Work task: Go through the entries below and count the lines where "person" occurs. Give nothing but that number.

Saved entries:
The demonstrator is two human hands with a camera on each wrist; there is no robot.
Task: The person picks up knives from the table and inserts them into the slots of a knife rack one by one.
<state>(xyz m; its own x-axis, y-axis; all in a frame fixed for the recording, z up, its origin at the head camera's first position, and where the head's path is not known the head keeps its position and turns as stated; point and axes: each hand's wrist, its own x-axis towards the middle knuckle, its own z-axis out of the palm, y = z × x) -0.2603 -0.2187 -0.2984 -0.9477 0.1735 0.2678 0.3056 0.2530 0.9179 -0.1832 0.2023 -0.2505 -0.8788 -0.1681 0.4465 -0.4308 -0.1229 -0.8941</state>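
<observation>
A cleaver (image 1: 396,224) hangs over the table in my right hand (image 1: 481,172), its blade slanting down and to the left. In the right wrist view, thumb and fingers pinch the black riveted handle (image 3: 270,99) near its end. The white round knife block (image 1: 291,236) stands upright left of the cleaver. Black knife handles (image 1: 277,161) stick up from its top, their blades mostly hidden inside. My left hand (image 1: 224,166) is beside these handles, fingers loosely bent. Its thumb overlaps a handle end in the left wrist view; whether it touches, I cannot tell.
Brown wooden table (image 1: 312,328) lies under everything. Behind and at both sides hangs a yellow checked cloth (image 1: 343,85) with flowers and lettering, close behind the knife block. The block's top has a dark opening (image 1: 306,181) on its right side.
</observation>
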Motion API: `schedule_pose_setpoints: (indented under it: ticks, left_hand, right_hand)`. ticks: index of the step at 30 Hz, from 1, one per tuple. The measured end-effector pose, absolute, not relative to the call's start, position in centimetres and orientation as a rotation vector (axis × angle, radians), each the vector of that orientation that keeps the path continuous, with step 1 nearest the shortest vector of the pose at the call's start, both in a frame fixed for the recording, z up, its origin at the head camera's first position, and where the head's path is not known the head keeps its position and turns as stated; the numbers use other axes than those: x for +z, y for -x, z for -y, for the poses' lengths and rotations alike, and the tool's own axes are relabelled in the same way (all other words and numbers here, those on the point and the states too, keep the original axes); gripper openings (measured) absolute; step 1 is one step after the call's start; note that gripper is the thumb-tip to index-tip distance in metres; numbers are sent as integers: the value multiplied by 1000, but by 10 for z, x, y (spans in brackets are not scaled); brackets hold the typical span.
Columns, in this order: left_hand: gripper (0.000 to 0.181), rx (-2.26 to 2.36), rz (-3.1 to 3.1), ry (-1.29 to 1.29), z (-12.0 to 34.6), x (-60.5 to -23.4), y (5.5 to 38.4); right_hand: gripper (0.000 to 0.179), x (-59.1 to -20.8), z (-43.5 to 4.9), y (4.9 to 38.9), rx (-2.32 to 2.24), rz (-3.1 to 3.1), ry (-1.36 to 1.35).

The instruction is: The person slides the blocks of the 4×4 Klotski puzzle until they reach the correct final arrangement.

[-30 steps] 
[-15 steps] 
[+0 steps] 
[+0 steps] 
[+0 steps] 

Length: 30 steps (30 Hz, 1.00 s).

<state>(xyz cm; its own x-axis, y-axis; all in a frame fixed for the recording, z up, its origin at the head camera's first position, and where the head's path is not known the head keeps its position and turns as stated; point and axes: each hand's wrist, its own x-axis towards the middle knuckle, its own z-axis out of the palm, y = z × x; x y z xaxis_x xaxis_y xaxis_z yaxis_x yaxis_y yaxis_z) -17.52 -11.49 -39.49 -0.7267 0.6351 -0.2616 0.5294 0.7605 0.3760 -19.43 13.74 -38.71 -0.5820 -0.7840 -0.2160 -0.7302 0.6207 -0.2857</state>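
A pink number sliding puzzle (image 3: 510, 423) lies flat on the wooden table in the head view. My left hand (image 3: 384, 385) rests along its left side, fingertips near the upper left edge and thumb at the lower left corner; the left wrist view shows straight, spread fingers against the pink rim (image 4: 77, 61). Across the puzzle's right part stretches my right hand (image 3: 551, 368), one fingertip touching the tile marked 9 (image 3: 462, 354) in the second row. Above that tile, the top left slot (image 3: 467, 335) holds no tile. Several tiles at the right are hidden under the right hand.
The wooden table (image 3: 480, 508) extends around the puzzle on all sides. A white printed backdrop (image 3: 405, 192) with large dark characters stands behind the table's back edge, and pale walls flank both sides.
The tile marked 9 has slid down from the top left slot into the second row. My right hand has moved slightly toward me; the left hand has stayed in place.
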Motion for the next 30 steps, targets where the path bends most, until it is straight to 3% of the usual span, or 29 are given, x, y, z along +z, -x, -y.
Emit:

Your response: 2